# Instructions for the task
Report only how many lines in the listing below contain the string "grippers".

# Information supplied
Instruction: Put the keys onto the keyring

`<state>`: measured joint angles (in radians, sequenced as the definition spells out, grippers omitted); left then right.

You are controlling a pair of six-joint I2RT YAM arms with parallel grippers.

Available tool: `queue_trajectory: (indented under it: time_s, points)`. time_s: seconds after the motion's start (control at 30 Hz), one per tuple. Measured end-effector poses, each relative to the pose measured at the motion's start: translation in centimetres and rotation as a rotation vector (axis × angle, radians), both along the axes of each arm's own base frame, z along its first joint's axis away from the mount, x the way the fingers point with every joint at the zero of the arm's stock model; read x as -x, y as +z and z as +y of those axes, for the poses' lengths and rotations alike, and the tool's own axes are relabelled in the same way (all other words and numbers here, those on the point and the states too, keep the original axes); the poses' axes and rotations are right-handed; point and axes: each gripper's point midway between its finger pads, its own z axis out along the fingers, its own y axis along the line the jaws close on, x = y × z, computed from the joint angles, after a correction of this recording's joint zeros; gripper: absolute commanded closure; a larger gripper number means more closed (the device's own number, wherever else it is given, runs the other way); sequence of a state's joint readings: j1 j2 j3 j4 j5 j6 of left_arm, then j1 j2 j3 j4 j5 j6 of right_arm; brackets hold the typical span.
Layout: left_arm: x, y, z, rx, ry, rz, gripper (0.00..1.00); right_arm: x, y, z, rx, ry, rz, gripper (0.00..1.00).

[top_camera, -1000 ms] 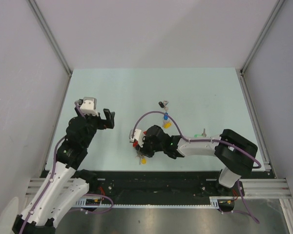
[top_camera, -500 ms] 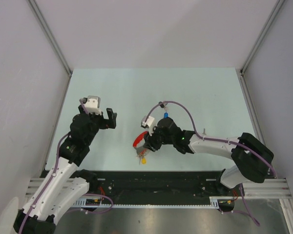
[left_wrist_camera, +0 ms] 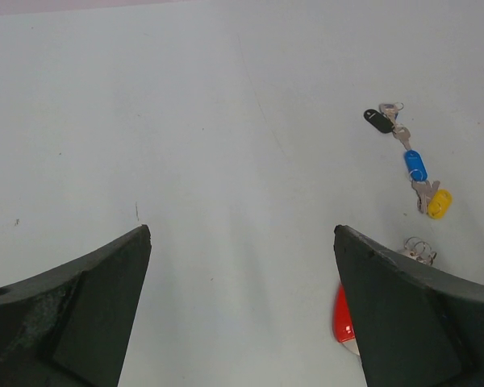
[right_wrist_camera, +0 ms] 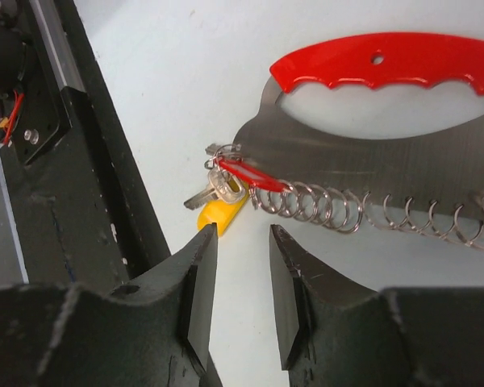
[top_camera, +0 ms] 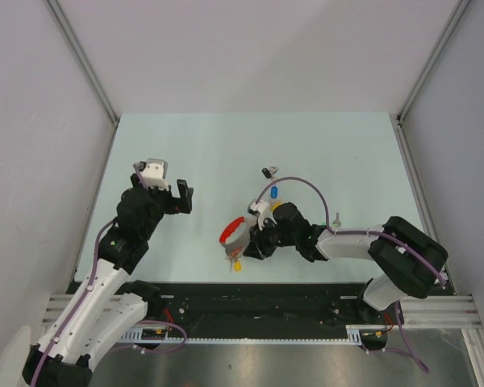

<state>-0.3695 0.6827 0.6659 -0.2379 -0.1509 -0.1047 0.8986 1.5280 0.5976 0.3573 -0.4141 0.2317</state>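
Plainly red-handled keyring (right_wrist_camera: 371, 169) with silvery wire coil

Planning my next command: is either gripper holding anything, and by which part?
Nothing is held. The right gripper is open and empty near the keyring; the left gripper is open and empty.

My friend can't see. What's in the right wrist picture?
The right gripper, open and empty, points at the keyring: a red handle on a grey plate with a wire coil. A yellow-tagged key lies at the coil's end.
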Motion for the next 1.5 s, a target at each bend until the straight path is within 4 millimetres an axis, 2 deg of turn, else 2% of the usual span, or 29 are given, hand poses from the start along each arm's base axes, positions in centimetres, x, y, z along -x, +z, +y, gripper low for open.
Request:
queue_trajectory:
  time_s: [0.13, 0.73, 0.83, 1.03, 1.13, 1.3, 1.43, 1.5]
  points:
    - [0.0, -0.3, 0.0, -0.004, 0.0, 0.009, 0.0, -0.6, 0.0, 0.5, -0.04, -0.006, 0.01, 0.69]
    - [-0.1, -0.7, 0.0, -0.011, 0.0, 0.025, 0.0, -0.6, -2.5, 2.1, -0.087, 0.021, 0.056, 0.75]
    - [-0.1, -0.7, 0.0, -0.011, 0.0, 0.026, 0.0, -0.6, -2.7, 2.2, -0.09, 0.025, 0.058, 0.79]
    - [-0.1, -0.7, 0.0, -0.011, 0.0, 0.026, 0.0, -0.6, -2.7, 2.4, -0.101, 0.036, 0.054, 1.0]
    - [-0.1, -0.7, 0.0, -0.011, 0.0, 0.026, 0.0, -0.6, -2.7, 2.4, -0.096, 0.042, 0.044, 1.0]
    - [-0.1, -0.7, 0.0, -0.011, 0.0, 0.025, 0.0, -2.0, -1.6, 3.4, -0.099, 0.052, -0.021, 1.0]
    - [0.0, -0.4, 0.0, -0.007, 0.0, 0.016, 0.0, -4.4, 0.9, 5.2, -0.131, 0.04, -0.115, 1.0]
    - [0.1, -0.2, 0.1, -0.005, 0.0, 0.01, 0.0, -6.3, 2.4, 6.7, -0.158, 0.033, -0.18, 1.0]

# Exercise response
2